Home

Gerechtshof Arnhem, 21-02-2012, BV7575, 11-00408

Gerechtshof Arnhem, 21-02-2012, BV7575, 11-00408

Gegevens

Instantie
Gerechtshof Arnhem
Datum uitspraak
21 februari 2012
Datum publicatie
2 maart 2012
ECLI
ECLI:NL:GHARN:2012:BV7575
Zaaknummer
11-00408

Inhoudsindicatie

Omzetbelasting.

Niet-ontvankelijk bezwaar. Ontbreken gronden.

Uitspraak

GERECHTSHOF ARNHEM

Sector belastingrecht

nummer 11/00408

uitspraakdatum: 21 februari 2012

Uitspraak van de tweede meervoudige belastingkamer

op het hoger beroep van

X BV gevestigd te Z (hierna: belanghebbende)

tegen de uitspraak van de rechtbank Arnhem van 17 mei 2011, nummer AWB 10/3940, in het geding tussen belanghebbende

en

de inspecteur van de Belastingdienst te P (hierna: de Inspecteur).

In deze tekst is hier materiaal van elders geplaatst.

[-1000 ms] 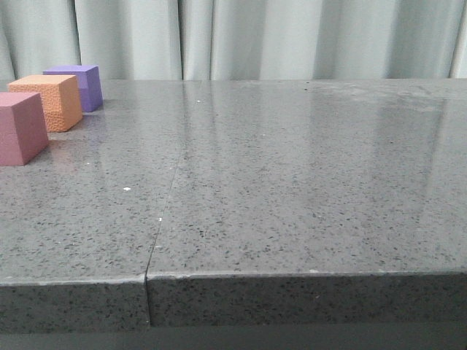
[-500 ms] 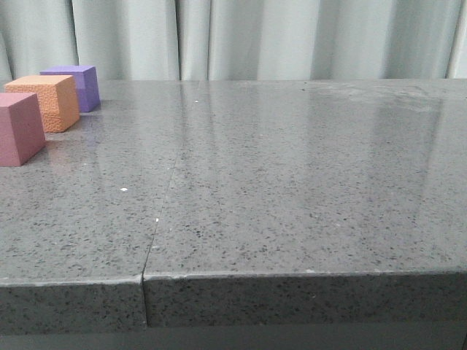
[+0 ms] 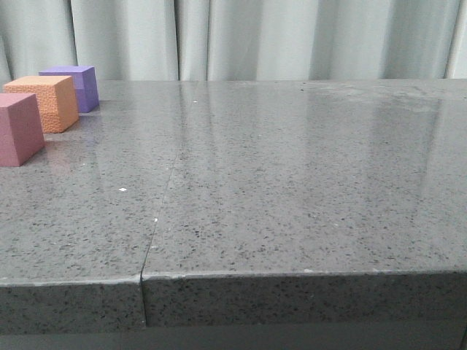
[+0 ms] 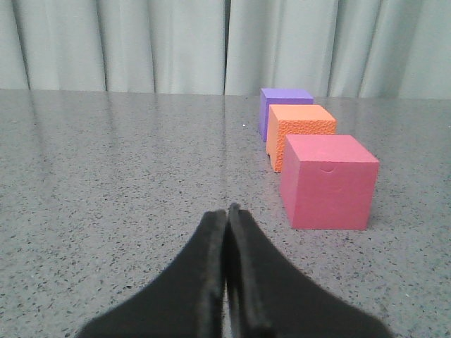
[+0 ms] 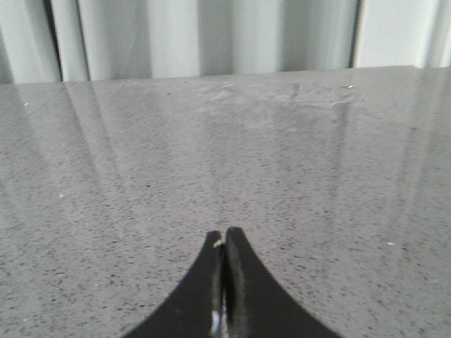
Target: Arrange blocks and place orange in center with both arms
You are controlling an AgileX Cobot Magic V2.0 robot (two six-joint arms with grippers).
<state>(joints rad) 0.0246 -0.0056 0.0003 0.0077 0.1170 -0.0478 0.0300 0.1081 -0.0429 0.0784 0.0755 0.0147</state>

1. Ontstaan en loop van het geding

1.1 Aan belanghebbende is over het tijdvak 1 februari 2006 tot en met 31 december 2007 een naheffingsaanslag in de omzetbelasting opgelegd van € 217.944. Tevens is bij beschikking een boete opgelegd van € 8.540. Aan heffingsrente is daarbij een bedrag berekend van € 23.903.

1.2 Op het bezwaarschrift van belanghebbende heeft de Inspecteur bij uitspraak op bezwaar het bezwaar tegen de naheffingsaanslag – en naar het Hof begrijpt – de boetebeschikking en de beschikking heffingsrente niet-ontvankelijk verklaard.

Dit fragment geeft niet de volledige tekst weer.